他说完,亲眼看着医生给她注射了最后一只镇定剂,转身离开了。
身后传来苏蓁蓁崩溃的尖叫,他紧了紧拳头,却没有半刻停留。
苏蓁蓁被送走了。
无论她是哭求还是谩骂,傅司年都没有收回说出去的话。
他只是听着下属汇报,说她被送进了一家专攻精神科的医院治疗,淡淡点头。
随后便投入了更重要的事情中:寻找姜婳的下落。
一开始还有人阻拦过他,劝慰他向前看。
可是后来,赵家的纨绔公子在酒会上戏言了一句“姜婳那种无趣甚至有过前科的女人,死了就死了。”

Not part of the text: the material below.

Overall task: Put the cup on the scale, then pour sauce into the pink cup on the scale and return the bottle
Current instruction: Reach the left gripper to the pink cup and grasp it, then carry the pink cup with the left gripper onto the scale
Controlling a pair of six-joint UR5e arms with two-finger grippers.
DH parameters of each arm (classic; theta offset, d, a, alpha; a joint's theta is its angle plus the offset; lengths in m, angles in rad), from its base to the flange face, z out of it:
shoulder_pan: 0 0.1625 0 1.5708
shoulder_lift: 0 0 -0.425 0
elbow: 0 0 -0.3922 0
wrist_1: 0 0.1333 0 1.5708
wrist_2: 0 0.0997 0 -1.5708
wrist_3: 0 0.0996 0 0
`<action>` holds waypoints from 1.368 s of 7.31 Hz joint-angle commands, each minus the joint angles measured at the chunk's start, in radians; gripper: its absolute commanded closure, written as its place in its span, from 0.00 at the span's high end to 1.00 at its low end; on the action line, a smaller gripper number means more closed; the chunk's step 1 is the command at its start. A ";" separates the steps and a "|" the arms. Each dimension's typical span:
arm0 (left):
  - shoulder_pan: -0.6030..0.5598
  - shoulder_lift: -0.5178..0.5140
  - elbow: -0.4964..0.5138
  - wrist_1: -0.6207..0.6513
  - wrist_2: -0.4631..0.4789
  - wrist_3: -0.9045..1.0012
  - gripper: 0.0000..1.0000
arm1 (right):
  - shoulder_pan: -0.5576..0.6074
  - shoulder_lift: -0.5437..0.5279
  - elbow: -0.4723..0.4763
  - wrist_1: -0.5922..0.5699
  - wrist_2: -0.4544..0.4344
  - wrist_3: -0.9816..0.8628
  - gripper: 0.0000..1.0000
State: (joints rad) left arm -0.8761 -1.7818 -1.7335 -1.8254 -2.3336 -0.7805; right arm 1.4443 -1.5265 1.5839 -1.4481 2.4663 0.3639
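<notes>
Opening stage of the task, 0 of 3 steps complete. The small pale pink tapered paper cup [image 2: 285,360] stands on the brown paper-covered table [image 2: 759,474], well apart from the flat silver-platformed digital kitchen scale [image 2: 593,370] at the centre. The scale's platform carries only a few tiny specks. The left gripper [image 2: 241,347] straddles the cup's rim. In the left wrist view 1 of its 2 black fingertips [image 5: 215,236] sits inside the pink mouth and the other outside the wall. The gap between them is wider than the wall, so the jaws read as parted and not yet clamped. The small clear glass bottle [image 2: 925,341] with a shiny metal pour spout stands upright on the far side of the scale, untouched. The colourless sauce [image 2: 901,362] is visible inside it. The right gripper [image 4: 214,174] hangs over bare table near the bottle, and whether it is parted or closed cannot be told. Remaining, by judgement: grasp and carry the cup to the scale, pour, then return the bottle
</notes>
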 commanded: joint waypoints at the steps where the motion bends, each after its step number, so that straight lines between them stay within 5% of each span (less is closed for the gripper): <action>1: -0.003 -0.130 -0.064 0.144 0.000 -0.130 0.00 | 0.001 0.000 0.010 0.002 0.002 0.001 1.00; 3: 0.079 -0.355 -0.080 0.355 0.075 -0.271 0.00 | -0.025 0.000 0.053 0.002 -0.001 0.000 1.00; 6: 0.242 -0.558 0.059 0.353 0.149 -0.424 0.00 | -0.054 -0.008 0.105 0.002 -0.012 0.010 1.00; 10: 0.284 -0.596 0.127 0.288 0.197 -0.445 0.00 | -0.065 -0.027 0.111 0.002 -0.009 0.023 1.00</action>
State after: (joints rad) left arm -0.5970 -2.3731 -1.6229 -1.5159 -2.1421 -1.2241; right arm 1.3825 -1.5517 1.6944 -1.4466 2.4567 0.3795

话传到傅司年耳朵里的当晚,那个赵公子就被打断腿扔进水池,救上来时已经奄奄一息。
赵家更是不过一周就宣布破产,灰溜溜逃离了南城。
自此之后,再没人敢替“姜婳”这两个字,更没人敢质疑傅司年的行动。
这场近乎荒诞的搜寻持续了大半个月,终于在一个暴雨呼啸的夜晚,他收到了一张照片。
模糊的画面里,一个身穿红裙的女人站在船上,朝着另一个身材高挑的男人挥手。
尽管照片拍摄的难辨人脸,可傅司年还是一眼就认出了那道身影。